大切な旧友とあの頃と変わらない熱量で何時間でも話せたり、10年以上会っていなかった懐かしい顔ぶれと再会できたり、うれしいことはたくさんあったけど、何より心を休められたのは、ただただ自分の文章と向き合えたことだった。

前にも書いたけど、ちらちらと小説を書きはじめていて。帰省の目的も、じっくりと小説を書く時間をつくりたかったのがほとんどすべて。正直、進んだ量だけでいえば、そこまでではないのだけど、そんなわかりやすいノルマよりも、自分が文章を書くのが下手くそなんだと、改めて気づけたことがめちゃくちゃ有意義だった。

文章を書くというのは、絵を描くの近い。まっさらなキャンバスに、頭の中で思い描いているイメージを形にしていく。でも、自分の言葉が足りなさすぎて、おぼろげに揺れる蜃気楼をうまく捉えることができない。その結果、自分の書きたい気持ちとか情景に半歩届かないような文章ばかりを量産して、己の無力さにのたうち回る。

この1週間はその繰り返しだった。

でも、そのすべてが楽しかった。

できないことがあること。指先をほんの少しかすめて、でも届かなかったあの感触を掴みたいと思うこと。言うことの聞かない暴れ馬の手綱を必死で振るうこと。何もかもが楽しくてしょうがない。
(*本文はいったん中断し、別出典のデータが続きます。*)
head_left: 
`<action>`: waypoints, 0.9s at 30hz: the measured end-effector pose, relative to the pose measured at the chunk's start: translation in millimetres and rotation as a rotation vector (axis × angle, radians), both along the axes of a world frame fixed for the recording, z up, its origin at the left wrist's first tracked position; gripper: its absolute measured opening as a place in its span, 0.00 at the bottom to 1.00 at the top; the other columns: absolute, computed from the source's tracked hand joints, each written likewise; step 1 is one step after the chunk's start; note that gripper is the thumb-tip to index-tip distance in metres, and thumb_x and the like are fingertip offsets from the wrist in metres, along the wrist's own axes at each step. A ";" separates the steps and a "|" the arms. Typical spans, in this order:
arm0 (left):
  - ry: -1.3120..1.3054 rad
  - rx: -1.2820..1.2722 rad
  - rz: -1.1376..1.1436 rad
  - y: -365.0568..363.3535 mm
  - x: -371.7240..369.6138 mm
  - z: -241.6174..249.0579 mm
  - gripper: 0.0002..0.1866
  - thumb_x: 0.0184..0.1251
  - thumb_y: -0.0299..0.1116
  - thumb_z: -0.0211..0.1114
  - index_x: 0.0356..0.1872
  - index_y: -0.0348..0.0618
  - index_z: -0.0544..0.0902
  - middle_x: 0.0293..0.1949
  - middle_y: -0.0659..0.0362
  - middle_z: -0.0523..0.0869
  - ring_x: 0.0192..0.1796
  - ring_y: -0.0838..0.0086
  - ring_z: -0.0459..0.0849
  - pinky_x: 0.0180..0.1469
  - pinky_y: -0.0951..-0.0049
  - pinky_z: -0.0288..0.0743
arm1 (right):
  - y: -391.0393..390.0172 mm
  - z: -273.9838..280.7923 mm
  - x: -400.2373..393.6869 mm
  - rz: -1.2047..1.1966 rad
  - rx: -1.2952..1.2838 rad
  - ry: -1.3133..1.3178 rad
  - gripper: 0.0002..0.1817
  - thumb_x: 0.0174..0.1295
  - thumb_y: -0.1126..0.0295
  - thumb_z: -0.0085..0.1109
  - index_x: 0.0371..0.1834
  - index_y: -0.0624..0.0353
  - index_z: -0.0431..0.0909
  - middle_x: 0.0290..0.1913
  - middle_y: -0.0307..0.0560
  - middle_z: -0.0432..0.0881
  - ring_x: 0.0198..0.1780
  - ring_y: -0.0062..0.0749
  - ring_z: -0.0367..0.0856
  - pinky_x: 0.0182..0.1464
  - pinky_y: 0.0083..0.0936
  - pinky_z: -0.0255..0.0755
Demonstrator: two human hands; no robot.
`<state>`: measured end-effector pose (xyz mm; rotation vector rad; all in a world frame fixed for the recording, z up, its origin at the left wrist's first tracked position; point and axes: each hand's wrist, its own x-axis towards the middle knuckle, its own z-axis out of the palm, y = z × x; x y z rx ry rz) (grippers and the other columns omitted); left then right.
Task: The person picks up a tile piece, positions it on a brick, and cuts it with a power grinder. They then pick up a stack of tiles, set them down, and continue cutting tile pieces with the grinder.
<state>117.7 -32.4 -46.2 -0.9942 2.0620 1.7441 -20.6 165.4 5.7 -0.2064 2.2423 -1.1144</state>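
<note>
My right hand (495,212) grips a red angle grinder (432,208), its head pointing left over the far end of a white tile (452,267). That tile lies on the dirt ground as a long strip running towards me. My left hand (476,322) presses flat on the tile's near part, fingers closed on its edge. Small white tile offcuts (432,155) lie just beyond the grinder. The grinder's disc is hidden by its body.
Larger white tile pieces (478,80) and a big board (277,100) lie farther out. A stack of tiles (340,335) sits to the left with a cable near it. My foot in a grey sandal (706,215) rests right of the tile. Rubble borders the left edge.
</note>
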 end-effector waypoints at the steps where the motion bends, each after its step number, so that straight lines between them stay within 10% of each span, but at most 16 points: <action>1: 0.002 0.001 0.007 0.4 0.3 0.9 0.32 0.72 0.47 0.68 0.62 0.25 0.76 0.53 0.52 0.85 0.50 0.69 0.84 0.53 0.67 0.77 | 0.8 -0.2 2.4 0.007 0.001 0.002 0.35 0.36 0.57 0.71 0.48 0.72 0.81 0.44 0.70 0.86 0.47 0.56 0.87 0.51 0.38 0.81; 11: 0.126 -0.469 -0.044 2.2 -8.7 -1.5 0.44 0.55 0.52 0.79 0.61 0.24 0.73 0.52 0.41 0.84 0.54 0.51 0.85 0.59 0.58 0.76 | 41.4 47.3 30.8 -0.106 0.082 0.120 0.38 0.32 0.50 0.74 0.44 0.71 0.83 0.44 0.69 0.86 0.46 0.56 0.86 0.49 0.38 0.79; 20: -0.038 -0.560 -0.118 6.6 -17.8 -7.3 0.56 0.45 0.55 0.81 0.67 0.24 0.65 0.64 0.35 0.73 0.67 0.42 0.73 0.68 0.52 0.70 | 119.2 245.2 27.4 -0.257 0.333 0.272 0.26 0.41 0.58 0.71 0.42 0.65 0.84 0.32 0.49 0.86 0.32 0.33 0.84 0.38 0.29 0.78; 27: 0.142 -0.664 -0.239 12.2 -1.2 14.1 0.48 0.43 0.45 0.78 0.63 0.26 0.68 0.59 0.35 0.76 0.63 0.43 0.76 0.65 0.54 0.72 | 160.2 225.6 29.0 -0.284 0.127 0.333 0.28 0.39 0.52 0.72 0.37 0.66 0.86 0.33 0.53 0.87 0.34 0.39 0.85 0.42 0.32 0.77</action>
当たり前だけど、この歳になると、できることしか仕事を振られない。だからこそ、できないことに直面できることが新鮮で。走り高跳びの選手が、1cm上げられたバーをクリアするために何度もマットに沈んでは拳を叩きつけるように、パソコンの前でDeleteキーを連打しては頭を抱える自分にいとしさと頼もしさのようなものを感じている。

自分の人生に、文章があってよかった。ほしいものなんて、ほとんど手に入らなかった人生だけど、こんな最高の暇つぶしのおもちゃを与えてもらったことだけは、神様に感謝したい夏休みだった。